Dataflow matrix machines as generalized recurrent neural networks

Dec 27, 2016 01:29

A year ago I posted about dataflow programming and linear models of computation:

http://anhinga-anhinga.livejournal.com/82757.html

It turns out that those dataflow matrix machines are a fairly powerful generalization of recurrent neural networks.( Read more... )

advanced software, artificial intelligence, machine learning, strange technology, computer science, dataflow matrix machines, neural nets, software continualization

Leave a comment

anhinga_anhinga January 2 2017, 18:54:07 UTC
Привет!

1. Generalized animation - это довольно красивая штука. Вот, полстранички - секция 1.1, page 2 of

http://easychair.org/publications/download/Linear_Models_of_Computation_and_Program_Learning

(Если захочешь её читать в какой-то момент, то это статья-сэндвич, две статьи в одной; математическую начинку, которая Секция 4, следует игнорировать (или рассматривать, как отдельную статью).)

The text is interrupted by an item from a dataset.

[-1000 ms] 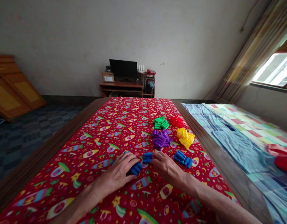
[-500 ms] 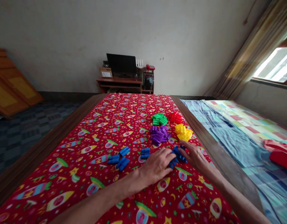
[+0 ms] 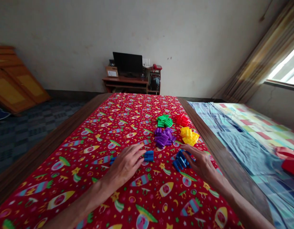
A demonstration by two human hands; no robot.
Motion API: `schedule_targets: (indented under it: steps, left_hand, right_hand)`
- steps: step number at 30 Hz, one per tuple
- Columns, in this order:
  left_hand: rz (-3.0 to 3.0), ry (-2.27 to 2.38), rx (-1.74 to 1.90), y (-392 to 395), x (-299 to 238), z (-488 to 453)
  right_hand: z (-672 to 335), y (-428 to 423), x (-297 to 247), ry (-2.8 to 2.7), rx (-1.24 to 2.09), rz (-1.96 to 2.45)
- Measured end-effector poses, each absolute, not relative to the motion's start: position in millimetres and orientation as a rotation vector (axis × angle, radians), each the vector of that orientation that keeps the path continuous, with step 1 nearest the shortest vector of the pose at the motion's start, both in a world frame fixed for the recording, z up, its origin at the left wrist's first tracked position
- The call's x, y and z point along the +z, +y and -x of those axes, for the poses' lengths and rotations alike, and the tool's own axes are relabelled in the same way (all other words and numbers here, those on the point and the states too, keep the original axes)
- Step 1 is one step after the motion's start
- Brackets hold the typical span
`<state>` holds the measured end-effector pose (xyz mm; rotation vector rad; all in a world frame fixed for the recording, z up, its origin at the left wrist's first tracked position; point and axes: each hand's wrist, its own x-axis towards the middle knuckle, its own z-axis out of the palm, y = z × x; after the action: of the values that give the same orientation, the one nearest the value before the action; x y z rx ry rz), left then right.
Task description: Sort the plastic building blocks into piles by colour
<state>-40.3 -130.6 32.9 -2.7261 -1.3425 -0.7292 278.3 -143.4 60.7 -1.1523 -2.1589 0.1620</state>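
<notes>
The ribbed blue piece (image 3: 149, 156) lies on the red patterned cloth (image 3: 127, 210), at the fingertips of the left hand (image 3: 129, 160). That hand is loosely extended, palm down; whether it grips cannot be told, as the fingers hide the contact. The right hand (image 3: 199, 160) arches over the blue cluster (image 3: 181, 162), fingers bent; its grip likewise cannot be confirmed. The purple pile (image 3: 164, 138) and yellow pile (image 3: 189, 136) lie just beyond. Handling: the pieces appear to be light, stiff plastic, smooth and somewhat slippery, unlikely to break. Take hold across the ribbed sides, thumb opposing fingers, with light pressure.
</notes>
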Motion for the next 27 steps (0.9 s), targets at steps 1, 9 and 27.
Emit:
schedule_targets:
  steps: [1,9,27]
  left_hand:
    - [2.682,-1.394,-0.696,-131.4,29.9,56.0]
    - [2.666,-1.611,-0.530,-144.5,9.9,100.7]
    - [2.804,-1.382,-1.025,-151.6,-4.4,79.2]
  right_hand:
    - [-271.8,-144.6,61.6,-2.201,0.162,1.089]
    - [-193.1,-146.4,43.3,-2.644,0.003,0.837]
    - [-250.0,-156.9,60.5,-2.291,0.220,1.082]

2. Это правильный вопрос, он побудил меня, наконец, это записать и добавить в github:

https://github.com/jsa-aerial/DMM/blob/master/design-notes/Early-2017/vector-space-of-mixed-tensors.md

3. Про двухтактный двигатель мы уже тогда понимали (мы тогда говорили "двудольный граф", но это было для того же - чтобы чередовать линейные преобразования с нелинейными, то есть как раз двухтактный цикл), а про Self - не понимали, пытались, чтобы матрица меняла сама себя на уровне отдельных элементов, и это как-то получалось ужасно утомительно и со скрипом...

Потом уже сообразили, что можно ввести Self, и делать на уровне матриц и больших фрагментов матриц, и стало несколько легче жить...

Reply

datjko January 2 2017, 20:50:39 UTC
1. thank you, it's indeed interesting.
" This architecture provides a direct way to incorporate aesthetic criteria into software systems."
" One should be able to formulate mechanisms of higher-order animation programming via variable illumination of elements of such structures."
- Wow, cool! I'm not sick anymore of so generic view in your papers. I'd rather regret you did not make a series of masterpieces making the concept to generate explanations of itself on its own with a formality/poetry ratio as a parameter :-)

2. Now I see, thank you.
"we are talking about a co-product (direct sum) of one-dimenstional spaces." - hmm. I'd say without this note it reads better. Simply, a linear space generated by finite linear combinations of strings of finite length over some alphabet ("a countable set L which is a subset of legal keys"), right? Or, if we merge common prefixes in the strings in these linear combinations, it's a space of prefix trees with coefficients in leaves (the strings of keys assumed to have an implicit sentinel end-of-string character at their ends which represents the leaf nodes in the trees), right?

Reply

anhinga_anhinga January 3 2017, 00:16:06 UTC
1. It would certainly be nice to create intelligent masterpieces :-) Not a bad subject for meditation and, with some luck, experiments :-) :-) :-)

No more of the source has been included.